Probability Distribution Plot

Select menu: Stats | Distributions | Probability Plots

To assess how well empirical data approximates a particular theoretical distribution, the sorted values (order statistics, X(i)) are plotted against the expected values of the order statistics E(i) from the given distribution. However, usually the particular parameters of the distribution are not known and these have to be estimated first to obtain the expected values.

After you have imported your data, from the menu select
Stats | Distributions | Probability Plots.
Fill in the fields as required then click Run.

You can set additional Options before running and store the results by clicking Store.

If the distribution has a cumulative density function of F(x), and the inverse of this function is G(x) (i.e. G(F(x)) = x), then the expected values of the order statistics, are approximately G((i-0.5)/n), where i = 1…n, and n is the number of values in the sample. A plot of X(i) vs E(i) is known as a Quantile-Quantile (or Q-Q) plot. The data can also be plotted on the probability scale by plotting the cumulative probabilities of the data under the assumed distribution against their expected probabilities, i.e. F(X(i)) vs (i-0.5)/n. This is known as a Probability-Probability (or P-P) plot.

A third plot called the stabilized probability (SP) plot (Michael, 1983), was introduced, which rescales the probabilities using the transformation sp = (2/pi)*arcsin(sqrt(p)), so that the variance of the plotted points are approximately equal over the range of probability values. In the SP plot the scaled values sp are plotted rather than the unscaled p values.

The following graph shows a Normal Q-Q plot with 95% simultaneous confidence bands and a 1-1 reference line.

Available data

This lists variates that are available for analysis. Double-click a name to copy it to the Data values field or type the name.

Data values

This specifies the name of the variate that will be used in the probability distribution plot.

Distribution

This provides a dropdown list of the range of continues distributions that the observed data can be plotted against.

Degrees of freedom

Some of the distributions (Chi-square, t and F) cannot have the parameters estimated by the usual distribution fitting facilities, so these fields provide the degrees to specify the parameters of these distributions.

Box Cox transform

Select this to perform a Box Cox transform on the data before plotting it. The Box Cox transform for a variate X is defined as:

Y = (X**lambda - 1)/lambda	if lambda is not equal to 0, and
Y = LOG(X) 			if lambda = 0.

The power lambda is specified in the field provided.

If X does not have a normal distribution, a value of lambda can often be found such that Y is normally distributed.

For a Normal distribution, the Estimate button will use the YTRANSFORM command to calculate the optimal value of lambda (to the nearest 0.1 between -4 and 4) to transform the X values to a Normal distribution.
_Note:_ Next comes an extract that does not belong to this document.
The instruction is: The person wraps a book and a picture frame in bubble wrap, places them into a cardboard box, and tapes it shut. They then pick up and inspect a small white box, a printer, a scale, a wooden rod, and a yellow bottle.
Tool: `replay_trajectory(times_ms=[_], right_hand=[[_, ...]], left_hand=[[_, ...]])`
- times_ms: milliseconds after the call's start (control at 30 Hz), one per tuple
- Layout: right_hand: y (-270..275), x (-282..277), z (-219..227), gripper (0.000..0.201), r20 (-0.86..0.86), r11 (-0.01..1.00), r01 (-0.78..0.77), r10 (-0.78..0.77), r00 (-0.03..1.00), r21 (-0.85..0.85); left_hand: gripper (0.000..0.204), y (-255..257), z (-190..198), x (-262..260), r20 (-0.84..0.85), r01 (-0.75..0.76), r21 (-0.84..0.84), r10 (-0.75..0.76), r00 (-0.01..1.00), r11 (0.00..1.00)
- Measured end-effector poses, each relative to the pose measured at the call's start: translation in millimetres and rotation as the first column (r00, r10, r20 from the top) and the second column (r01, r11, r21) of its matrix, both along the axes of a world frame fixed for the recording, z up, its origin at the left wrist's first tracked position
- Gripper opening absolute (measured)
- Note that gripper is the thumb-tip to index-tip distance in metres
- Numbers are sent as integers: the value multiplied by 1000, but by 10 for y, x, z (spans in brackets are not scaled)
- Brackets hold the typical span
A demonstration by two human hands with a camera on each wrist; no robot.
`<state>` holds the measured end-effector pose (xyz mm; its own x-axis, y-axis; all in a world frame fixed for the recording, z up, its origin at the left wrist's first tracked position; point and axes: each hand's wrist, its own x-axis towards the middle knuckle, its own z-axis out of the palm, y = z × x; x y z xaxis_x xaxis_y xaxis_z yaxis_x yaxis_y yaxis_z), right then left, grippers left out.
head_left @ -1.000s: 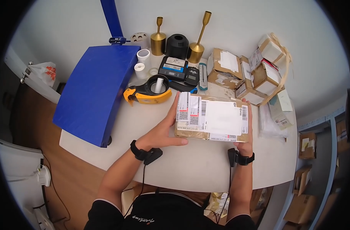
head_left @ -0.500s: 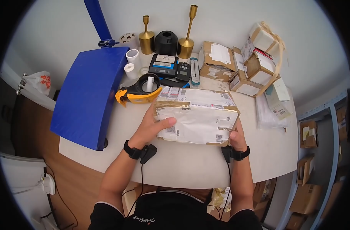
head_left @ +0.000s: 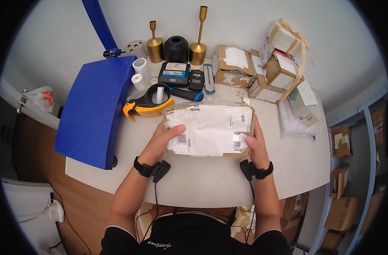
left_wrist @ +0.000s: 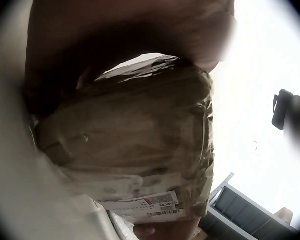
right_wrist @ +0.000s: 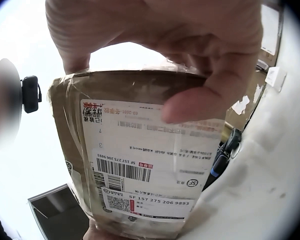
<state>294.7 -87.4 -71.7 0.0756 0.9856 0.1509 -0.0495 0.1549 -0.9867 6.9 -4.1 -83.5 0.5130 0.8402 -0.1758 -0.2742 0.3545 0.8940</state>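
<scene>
Cardboard box (1) gripped by 2, L hand & R hand, L grip prob. curled.

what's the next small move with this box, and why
I'd probably ease the box down onto the bare stretch of table nearer the person. The left hand and right hand grip opposite ends, so it seems well supported, and the yellow-and-black tape dispenser lies close beyond it, easy to bump.
</scene>
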Motion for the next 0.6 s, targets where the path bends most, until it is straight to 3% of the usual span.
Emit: replay_trajectory(times_ms=[133, 233, 300, 333, 367, 467, 533, 600], right_hand=[[28, 39, -22, 112, -73, 998, 48, -50, 996, -39], [58, 45, -69, 115, -157, 996, 67, -56, 986, 61], [50, -40, 2, 117, -318, 989, 23, 26, 948, 149], [38, 20, -5, 122, -308, 988, -96, 128, 943, 118], [29, -36, 14, 122, -307, 987, -100, 133, 942, 122], [44, -203, -1, 128, -235, 980, 70, -25, 972, 186], [16, -151, -52, 126, -256, 981, 69, -21, 966, 180], [-15, -93, -200, 123, -275, 982, 69, -18, 961, 178]], left_hand=[[74, 35, -93, -25, -14, 37, 75, -36, 999, 996], [76, 14, -108, 1, -29, 15, 144, -11, 1000, 989], [77, -23, -88, 22, -15, -18, 147, 21, 1000, 989], [76, -51, -61, 38, 52, -26, 52, 23, 998, 998], [76, -79, -44, 41, 117, -26, -44, 31, 993, 999], [79, -86, -122, 27, 119, 67, -67, -58, 991, 996], [79, -96, -141, 37, 142, 120, -69, -110, 984, 990], [81, -106, -158, 62, 259, 259, -242, -194, 946, 935]])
The optimal value of lambda should be placed in the field above, unless the server is busy with other calculations, in which case you will need to cut and paste the value of lambda from the Output window when the server has completed the calculation.

Plotting scale

The graph can be plotted on three scales:

Quantile – This plots a Q-Q plot of the observed data values plotted
against their expected quantiles
Probability – This plots a P-P plot of the observed data values
transformed to a probability via the cumulative distribution function of the
theoretical distribution plotted against their expected probabilities
Stabilized probability – This plots the stabilized probability plot of
Michael (1983) described above

Confidence bands

This dropdown list allows two forms of confidence intervals to be displayed in the graph.

Pointwise simulates distributions of the same size as the data
from the theoretical distribution and plots the range of values at each value
of the order statistics that contain the proportion alpha (specified as a % in
the edit box Conf. Level) of simulated values. Thus a sample drawn from
the assumed distribution has approximately a probability alpha of lying within
the limits at each point. However, overall there will be a probability of less
than alpha that a sample will completely lie within the confidence bands.
Simultaneous uses a statistic given by Michael, 1983, for which the
overall probability of plotted data lying completely within the confidence bands
is approximately the specified value of alpha, under the null hypothesis that
the data are a random sample from the specified distribution. This form of
confidence limits has the advantage that it is much faster to calculate and that
probability of the data points falling outside the limits is approximately
constant over the range of the data.
None specifies no confidence bands to be drawn on the graph.

Action buttons

Run	Run the analysis.
Cancel	Close the dialog without further changes.
Options	Opens a dialog where you can specify additional options and settings for the analysis.
Defaults	Reset to the default settings. Clicking the right mouse on this button produces a shortcut menu where you can choose to reset using your currently stored defaults or the Genstat default settings.
Store	Opens a dialog to specify names of structures to store the results from the analysis.

Action Icons

	Pin	Controls whether to keep the dialog open when you click Run. When the pin is down the dialog will remain open, otherwise when the pin is up the dialog will close.
	Restore	Restore names into edit fields and default settings.
	Clear	Clear all fields and list boxes.
	Help	Open the Help topic for this dialog.